On September 10th, 2014, the Time.com news portal reported that about 5 million Google emails and passwords were leaked on an underground Russian website. This in itself is not directly related to WordPress security, but knowing that many folks use the same passwords for many of their sites, emails, etc – it would be wise to change/update your passwords immediately – especially if you are using the same Gmail password on your WordPress site.
Many folks use the same and “easy to remember passwords” such as a combination of their birthdates, their spouse, their anniversary or something like that. Most of these words combination are found in the dictionary which would allow any attacker to launch a brute force attack on the “wp-login.php” via automated script. In order to avoid these automated attacks, your password should contain non-alphanumeric characters such as !)*#$^&%@ in addition to numbers and letters.
But the problem of using such cryptic passwords is that nobody can remember it. So what is the solution? There are 2 possible solutions:
- use a long, nonsensical phrase and mix it with some numbers and symbols
- use a password manager such as the RoboForm (or the built-in Password manager on the browser)
For example, go to this site: https://howsecureismypassword.net/
Never enter your real password on that site or any sites that doesn’t belong to you – you’ll never know if the site is silently capturing everything that’s entered on the form.
Ok, now with that warning out of the way, let’s do this test:Enter this password: q34#@5o8X
It’s quite cryptic and looks strong enough. But on the password security check form, it says it would take 275 days (less than a year) for a password cracker running on Desktop to crack it. On powerful, dedicated servers, the time would be much shorter.
Now, enter this nonsensical phrase: daCowJumpOvertheSunAndBakeCookies2014@
It’s easy enough to remember right? Guess how “difficult” it would be for an automated tool to crack?
I’ve no idea how long “septendecillion” is, but I would safely say a few million lifetimes 🙂
Final note: Don’t use the same phrase above now that it’s published for the whole world to see – but you get the idea – a long nonsensical phrase that you can easily remember – maybe combination of your favorite food, color, car, hobbies, family, etc. Add in some numbers and sprinkle with a couple of symbols.

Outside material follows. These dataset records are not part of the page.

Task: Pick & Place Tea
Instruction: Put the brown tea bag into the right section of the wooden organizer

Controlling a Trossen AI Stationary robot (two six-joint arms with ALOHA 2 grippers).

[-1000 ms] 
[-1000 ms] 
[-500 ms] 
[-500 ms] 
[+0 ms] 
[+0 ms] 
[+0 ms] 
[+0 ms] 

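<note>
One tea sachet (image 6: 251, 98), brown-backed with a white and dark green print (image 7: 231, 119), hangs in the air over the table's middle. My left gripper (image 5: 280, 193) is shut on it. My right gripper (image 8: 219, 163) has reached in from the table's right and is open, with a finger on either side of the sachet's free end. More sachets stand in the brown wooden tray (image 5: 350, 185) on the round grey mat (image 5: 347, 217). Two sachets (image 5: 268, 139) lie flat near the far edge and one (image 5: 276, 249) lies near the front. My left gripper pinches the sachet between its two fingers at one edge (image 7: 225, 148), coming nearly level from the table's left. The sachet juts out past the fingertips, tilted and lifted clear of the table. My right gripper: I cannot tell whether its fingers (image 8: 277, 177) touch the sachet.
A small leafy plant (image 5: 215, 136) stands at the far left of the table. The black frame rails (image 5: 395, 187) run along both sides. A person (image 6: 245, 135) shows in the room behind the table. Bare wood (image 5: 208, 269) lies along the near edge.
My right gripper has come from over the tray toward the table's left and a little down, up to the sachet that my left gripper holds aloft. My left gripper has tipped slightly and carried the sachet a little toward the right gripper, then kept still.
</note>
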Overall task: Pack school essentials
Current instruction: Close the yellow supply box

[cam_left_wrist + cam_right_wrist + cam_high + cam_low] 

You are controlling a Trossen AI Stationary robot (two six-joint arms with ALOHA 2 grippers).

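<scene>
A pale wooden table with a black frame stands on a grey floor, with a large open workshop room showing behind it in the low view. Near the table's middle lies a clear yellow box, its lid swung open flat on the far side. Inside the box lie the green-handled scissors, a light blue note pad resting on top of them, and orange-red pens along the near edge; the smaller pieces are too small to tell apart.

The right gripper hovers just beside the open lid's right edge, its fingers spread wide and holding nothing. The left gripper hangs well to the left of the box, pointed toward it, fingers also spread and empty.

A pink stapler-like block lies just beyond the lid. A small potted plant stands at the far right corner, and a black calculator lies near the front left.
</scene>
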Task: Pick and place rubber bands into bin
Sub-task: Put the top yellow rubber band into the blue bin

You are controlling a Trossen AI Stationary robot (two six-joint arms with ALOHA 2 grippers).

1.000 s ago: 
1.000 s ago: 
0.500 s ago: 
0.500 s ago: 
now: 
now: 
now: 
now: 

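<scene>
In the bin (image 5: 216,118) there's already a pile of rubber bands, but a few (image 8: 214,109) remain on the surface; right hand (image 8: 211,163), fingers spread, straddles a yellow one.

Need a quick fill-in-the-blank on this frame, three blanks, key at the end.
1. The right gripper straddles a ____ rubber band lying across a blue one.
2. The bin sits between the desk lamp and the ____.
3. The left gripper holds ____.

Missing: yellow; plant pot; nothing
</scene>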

AND, don’t use the same password on all your sites. This is the rule I follow:
- For financial sites such as online banking, Paypal, etc – I would have separate, very difficult passwords for them
- For my own professional websites (such as fwguys.com) – it would be another set of difficult passwords
- For social media sites such as Facebook, Gmail, YahooMail, etc- it would be another set of passwords
- For general forums and everything else – something easy to remember where if the account is compromised, it would not cause any harm.